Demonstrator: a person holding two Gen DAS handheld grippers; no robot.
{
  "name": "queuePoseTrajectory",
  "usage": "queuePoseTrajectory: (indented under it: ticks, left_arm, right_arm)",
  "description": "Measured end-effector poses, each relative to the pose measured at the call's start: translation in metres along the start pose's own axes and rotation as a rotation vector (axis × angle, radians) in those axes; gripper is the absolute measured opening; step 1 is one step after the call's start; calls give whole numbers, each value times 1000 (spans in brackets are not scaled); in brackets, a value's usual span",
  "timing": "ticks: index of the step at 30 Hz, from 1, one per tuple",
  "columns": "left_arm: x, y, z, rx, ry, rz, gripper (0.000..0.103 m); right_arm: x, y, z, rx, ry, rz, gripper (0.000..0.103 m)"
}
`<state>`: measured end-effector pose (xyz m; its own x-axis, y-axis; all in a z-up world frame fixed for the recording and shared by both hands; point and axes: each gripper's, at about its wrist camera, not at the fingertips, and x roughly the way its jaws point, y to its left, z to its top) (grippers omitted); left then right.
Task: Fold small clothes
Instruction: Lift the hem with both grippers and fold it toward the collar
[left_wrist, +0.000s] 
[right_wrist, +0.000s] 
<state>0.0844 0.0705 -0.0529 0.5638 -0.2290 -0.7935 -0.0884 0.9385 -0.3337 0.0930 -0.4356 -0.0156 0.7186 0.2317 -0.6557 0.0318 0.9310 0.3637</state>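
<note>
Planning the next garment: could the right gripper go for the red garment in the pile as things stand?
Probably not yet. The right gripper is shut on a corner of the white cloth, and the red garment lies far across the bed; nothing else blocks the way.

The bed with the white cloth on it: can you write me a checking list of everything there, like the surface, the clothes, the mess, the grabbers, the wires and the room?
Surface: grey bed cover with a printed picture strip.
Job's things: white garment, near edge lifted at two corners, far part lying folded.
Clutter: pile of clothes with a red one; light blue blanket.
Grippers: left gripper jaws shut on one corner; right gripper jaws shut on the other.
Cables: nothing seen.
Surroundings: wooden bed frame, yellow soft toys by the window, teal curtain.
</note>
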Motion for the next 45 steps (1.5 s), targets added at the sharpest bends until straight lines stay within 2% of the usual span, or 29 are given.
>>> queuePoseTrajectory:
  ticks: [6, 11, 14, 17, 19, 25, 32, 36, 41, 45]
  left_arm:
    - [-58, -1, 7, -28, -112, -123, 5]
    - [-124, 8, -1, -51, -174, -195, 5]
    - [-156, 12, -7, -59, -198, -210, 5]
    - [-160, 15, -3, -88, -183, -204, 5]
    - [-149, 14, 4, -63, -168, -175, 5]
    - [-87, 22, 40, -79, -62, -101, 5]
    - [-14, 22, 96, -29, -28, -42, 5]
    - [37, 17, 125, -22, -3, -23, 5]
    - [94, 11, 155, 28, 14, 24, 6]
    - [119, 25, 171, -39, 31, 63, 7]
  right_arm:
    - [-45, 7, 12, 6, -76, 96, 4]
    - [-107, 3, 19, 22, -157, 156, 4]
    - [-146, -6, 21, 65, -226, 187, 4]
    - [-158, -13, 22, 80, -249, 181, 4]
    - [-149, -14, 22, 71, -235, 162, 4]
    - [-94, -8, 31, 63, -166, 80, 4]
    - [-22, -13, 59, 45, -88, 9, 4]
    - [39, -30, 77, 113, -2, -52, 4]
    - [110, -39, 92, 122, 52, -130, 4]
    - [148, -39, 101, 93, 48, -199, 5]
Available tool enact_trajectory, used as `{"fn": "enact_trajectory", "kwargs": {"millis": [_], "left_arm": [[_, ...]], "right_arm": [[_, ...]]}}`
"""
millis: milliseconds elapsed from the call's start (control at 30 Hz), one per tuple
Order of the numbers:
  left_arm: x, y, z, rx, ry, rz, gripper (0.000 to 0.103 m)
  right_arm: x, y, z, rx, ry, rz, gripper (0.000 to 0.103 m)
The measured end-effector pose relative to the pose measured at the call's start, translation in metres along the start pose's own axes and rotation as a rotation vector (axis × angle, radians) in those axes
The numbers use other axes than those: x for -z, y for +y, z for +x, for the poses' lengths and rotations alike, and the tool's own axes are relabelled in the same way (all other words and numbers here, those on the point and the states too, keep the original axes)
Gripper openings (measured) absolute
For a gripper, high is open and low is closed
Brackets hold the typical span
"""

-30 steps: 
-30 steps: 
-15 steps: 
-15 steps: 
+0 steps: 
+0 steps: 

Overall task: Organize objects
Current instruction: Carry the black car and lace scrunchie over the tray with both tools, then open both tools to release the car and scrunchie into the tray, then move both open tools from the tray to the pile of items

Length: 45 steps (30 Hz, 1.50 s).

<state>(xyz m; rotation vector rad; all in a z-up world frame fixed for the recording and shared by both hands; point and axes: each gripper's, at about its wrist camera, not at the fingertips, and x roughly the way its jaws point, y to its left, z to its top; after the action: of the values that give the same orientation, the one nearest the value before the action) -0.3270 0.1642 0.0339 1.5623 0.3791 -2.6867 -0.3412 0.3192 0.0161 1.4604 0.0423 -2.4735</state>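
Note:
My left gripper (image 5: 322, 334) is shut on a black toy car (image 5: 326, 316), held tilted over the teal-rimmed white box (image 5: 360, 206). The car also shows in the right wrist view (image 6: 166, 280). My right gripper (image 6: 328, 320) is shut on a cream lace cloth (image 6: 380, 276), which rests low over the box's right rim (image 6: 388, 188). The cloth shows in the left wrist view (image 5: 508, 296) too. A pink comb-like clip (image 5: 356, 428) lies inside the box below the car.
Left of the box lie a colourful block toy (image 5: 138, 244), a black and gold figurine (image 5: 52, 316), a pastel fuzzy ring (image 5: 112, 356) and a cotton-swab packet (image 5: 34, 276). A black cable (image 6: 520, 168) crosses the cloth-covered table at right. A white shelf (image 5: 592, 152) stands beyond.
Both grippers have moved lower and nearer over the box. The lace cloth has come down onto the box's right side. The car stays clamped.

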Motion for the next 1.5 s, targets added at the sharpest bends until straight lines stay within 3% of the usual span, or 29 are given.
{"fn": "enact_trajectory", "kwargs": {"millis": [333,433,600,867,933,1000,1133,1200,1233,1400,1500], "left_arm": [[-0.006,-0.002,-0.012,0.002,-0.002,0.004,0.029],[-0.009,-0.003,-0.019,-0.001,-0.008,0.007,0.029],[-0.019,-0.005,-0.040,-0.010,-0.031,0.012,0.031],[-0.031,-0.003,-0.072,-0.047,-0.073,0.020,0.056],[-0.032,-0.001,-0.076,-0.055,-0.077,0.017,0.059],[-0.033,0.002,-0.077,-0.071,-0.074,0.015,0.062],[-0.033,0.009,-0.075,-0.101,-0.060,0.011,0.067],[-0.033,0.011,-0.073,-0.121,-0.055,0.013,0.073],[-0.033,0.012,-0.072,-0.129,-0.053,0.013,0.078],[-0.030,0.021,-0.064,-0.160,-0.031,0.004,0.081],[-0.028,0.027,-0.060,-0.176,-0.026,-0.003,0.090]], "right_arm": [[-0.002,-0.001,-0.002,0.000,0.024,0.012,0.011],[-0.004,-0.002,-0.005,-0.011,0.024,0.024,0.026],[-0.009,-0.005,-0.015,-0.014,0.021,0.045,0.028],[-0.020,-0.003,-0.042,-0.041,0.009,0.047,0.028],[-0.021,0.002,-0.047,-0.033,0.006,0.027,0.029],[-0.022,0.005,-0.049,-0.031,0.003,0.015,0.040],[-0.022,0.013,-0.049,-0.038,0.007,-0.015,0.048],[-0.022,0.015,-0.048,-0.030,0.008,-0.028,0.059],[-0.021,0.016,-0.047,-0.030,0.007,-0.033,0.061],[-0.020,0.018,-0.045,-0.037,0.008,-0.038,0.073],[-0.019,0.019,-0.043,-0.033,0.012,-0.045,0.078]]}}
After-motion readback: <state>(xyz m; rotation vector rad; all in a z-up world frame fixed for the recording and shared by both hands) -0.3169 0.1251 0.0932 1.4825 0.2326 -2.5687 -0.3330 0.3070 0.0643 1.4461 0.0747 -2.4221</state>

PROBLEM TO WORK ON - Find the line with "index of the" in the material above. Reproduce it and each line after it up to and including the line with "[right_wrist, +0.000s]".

TASK OUTPUT -
  "timing": "ticks: index of the step at 30 Hz, from 1, one per tuple",
  "columns": "left_arm: x, y, z, rx, ry, rz, gripper (0.000..0.103 m); right_arm: x, y, z, rx, ry, rz, gripper (0.000..0.103 m)"
}
`<state>`: measured end-effector pose (xyz m; its own x-axis, y-axis; all in a z-up world frame fixed for the recording and shared by both hands; point and axes: each gripper's, at about its wrist camera, not at the fingertips, and x roughly the way its jaws point, y to its left, z to its top) (grippers omitted); left then right.
Task: Fold small clothes
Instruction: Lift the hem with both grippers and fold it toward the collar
[left_wrist, +0.000s] 
[right_wrist, +0.000s] 

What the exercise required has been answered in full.